At last there is a novel which tells what
Mardi Gras in New Orleans is really like.
Some novels contain a chapter about Mardi Gras, always set in
the French Quarter. In Return to Mardi Gras half of the novel is set a t Mardi
Gras and not only describes Mardi Gras in the French Quarter, but describes how Mardi Gras
is celebrated across New Orleans by the locals. It describes the family nature of Mardi
Gras for the locals and the neighborhood parties along the parade route and across New
Return to Mardi Gras is an exciting novel for anyone who has wondered what Mardi
Gras in New Orleans is really like. It is a love story and the story of life in the French
Quarter, and contains a day by day description of Mardi Gras including the festivities and
parties in the French Quarter, Mardi Gras by the locals in the elegant Garden District and
the suburbs, the parades, Mardi Gras Balls, Cajun Mardi Gras, street entertainers, and the
history of New Orleans, the French Creoles and the Cajuns.

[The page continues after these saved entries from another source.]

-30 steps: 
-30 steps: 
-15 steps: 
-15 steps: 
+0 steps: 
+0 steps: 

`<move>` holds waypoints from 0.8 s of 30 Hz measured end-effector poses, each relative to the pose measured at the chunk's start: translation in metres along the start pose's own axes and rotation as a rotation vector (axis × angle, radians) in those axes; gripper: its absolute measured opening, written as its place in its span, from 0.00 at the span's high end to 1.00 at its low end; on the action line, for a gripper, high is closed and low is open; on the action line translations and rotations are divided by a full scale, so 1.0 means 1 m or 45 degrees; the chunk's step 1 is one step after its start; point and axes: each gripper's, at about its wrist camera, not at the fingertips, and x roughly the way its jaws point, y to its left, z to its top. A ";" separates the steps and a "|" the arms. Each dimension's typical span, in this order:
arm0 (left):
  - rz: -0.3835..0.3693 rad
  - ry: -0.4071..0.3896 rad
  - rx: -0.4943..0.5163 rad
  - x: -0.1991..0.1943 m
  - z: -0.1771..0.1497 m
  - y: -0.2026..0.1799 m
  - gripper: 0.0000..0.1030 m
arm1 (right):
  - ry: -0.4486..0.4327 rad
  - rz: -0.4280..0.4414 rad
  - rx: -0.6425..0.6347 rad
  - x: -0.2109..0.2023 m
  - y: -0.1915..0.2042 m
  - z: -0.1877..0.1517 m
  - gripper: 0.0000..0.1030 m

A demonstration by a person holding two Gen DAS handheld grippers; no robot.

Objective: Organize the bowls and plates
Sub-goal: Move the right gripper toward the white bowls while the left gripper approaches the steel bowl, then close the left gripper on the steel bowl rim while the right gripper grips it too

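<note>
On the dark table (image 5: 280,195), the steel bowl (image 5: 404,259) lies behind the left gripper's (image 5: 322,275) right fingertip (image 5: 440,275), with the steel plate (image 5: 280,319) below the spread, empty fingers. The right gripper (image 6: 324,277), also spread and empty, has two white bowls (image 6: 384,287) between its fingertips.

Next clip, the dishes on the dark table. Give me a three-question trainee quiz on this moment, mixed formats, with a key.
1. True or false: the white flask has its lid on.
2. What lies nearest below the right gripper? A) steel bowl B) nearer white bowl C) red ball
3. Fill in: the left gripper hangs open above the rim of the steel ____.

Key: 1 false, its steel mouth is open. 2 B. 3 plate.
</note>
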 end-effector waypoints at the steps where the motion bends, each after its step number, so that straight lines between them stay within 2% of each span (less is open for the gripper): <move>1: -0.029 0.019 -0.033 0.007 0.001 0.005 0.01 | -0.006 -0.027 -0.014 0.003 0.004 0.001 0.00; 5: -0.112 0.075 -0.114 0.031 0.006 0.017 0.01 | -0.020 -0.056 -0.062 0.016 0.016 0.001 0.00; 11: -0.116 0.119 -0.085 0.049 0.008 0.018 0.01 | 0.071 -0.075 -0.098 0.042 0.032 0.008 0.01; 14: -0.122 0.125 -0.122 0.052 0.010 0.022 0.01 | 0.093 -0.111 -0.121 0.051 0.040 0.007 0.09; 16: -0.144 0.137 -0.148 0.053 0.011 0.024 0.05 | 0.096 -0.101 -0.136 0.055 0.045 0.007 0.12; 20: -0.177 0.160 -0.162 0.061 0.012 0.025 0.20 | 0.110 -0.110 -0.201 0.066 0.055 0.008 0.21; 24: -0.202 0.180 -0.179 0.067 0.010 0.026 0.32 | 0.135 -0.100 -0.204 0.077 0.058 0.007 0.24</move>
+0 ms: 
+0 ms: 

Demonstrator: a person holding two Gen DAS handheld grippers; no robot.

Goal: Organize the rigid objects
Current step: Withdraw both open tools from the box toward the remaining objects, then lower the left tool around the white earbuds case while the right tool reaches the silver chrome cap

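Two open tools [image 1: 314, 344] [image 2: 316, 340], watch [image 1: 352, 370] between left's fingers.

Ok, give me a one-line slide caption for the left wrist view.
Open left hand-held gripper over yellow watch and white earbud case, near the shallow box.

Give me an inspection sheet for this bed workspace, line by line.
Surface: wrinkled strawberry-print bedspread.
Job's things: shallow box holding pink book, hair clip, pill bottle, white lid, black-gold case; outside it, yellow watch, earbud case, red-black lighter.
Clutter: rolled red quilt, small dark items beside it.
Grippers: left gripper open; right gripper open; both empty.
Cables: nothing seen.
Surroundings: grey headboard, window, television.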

Jim, a 30-year-old attorney in New Orleans has an affair with a strikingly
beautiful 22 year old court reporter named Aimee who lives in the French Quarter. He
leaves his wife and young son and moves to the French Quarter and much of the novel
describes life in the quaint historic French Quarter. They party in the French Quarter
with Craig, a doctor doing his residency in New Orleans who is a playboy; George, an
attorney who practices law from his apartment in the French Quarter and stays one step
ahead of the Bar Association Grievance Committee; Faye, a single mother living in the
French Quarter who is trying to grab all the pleasure out of life she can while she waits
for the man of her dreams; and Bill, an attorney from a wealthy family who has trouble
holding a hold a job because of his hostility toward authority figures. Together they
party in the French Quarter waiting for Mardi Gras because it will somehow give meaning to
their lost lives. When Mardi Gras arrives the things that have been building up all year
come to a head.
During Mardi Gras Jim re-establishes a relationship with his three-year-old son
while taking him to Mardi Gras parades, Mardi Gras parties, and to see the troubadour
street entertainers; jugglers, clowns, musicians, acrobats, pantomines and others in the
French Quarter, and has to decide which is the life for him, the carefree hedonistic life
of the French Quarter or the family life in the suburbs.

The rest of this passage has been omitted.